6 . Update bootstrap.php

Finally, we need to update bootstrap.php and bind our custom implementation to the container. It should look like this now:

<?php

use App\ParsedownParser;
use App\Listeners\JigsawConfig;
use Mni\FrontYAML\Markdown\MarkdownParser;

/** @var $container \Illuminate\Container\Container */
/** @var $events \TightenCo\Jigsaw\Events\EventBus */
/** @var $jigsaw \TightenCo\Jigsaw\Jigsaw */

$container->bind(MarkdownParser::class, ParsedownParser::class);

$events->beforeBuild(JigsawConfig::class);

That's all, hope I didn't forget anything.

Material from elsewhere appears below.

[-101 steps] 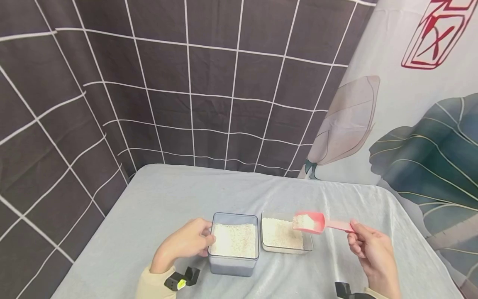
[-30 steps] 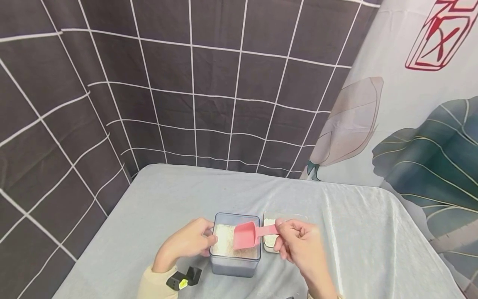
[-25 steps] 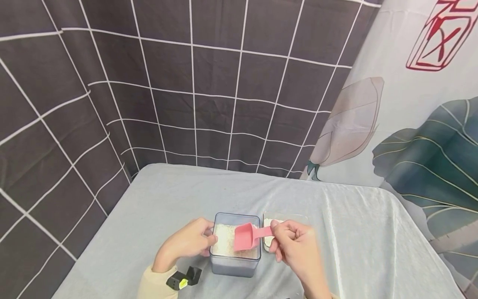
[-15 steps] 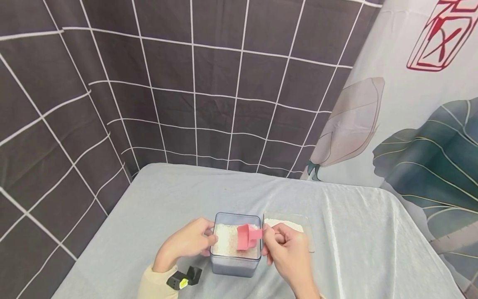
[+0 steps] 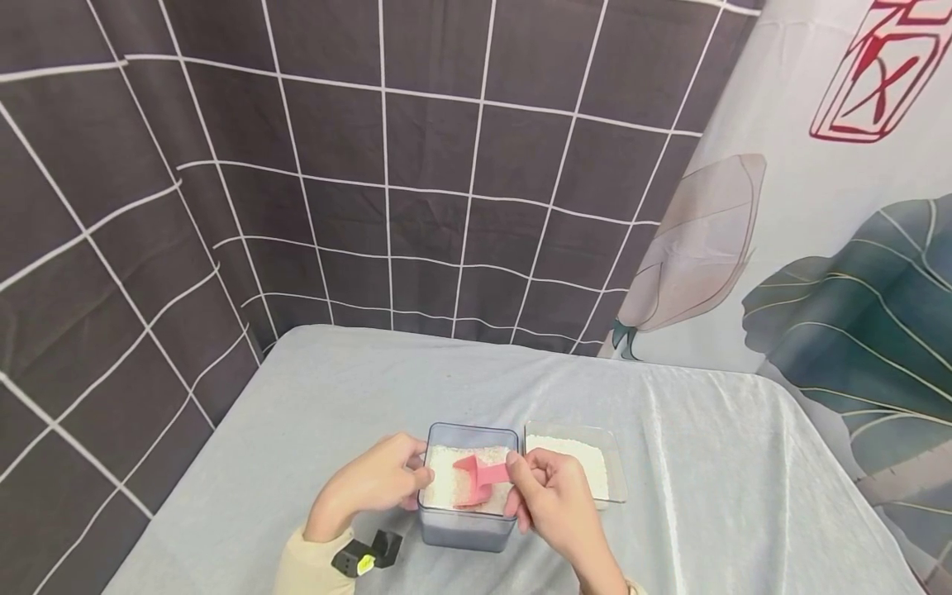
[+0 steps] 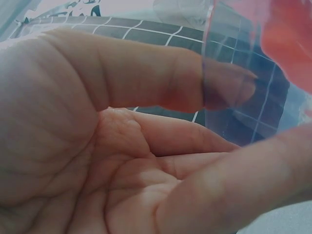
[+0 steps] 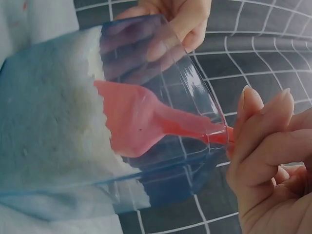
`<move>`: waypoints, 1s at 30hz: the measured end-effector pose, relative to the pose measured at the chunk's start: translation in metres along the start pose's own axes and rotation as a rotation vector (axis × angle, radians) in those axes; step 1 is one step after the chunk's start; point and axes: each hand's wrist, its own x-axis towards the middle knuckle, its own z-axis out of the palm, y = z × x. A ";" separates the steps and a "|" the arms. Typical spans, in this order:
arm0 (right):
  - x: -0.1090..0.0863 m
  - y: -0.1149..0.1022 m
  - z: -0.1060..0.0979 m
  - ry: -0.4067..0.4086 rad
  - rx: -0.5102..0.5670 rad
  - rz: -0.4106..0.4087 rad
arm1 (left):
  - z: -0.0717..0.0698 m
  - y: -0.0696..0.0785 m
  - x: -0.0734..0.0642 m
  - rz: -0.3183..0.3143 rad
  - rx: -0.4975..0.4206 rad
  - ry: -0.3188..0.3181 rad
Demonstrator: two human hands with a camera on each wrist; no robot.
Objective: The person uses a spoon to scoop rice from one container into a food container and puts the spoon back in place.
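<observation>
In the head view, a bluish see-through container (image 5: pixel 467 537) stands on the table, holding white rice-like grains (image 5: pixel 440 478). My left hand (image 5: pixel 375 478) grips its left wall; the left wrist view shows a fingertip (image 6: pixel 229 87) behind or against the clear wall. Between thumb and fingers, my right hand (image 5: pixel 554 500) pinches the handle of a pink scoop (image 5: pixel 470 483). The scoop's head is inside the container, its edge in the grains. Through the wall, the right wrist view shows the scoop (image 7: pixel 134 117) partly sunk behind the grain level.
Right beside the container is a shallower clear box (image 5: pixel 616 463) with more white grains, partly covered by my right hand. Both stand on a pale blue cloth-covered table (image 5: pixel 357 388). A dark grid-patterned curtain (image 5: pixel 424 223) hangs behind.
My right hand has carried the loaded scoop left from the shallow box into the bluish container, tipped it, and lowered it into the grains. The left hand has kept its place.
</observation>
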 end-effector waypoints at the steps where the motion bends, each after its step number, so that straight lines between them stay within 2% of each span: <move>1: 0.001 0.001 0.000 -0.012 0.026 0.012 | 0.000 0.000 0.000 -0.003 0.002 0.002; 5: 0.004 0.004 -0.001 -0.027 0.103 0.062 | 0.000 0.000 0.000 -0.013 -0.006 0.010; 11: 0.007 0.009 -0.001 -0.002 0.176 0.141 | 0.000 -0.001 0.000 -0.019 -0.014 0.013; 24: 0.010 0.013 -0.005 -0.049 0.228 0.154 | 0.001 -0.002 0.000 -0.018 -0.006 0.020; 30: 0.013 0.020 -0.013 -0.054 0.333 0.215 | 0.001 -0.002 0.000 -0.018 -0.025 0.014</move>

Oh, right, one last thing: to make it easier to test the non-pretty URL handling, I added an extra script in package.json:

"offline": "cross-env NODE_ENV=offline node_modules/webpack/bin/webpack.js --progress --hide-modules --env=offline --config=node_modules/laravel-mix/setup/webpack.config.js",

And, of course, a config.offline.php file, where I set the pretty URLs to false:

<?php

return [
    'pretty' => false,
];
damiani commented 6 years ago

@hellocosmin Thanks so much for documenting this, it will be very helpful for others seeking to perform advanced markdown customizations!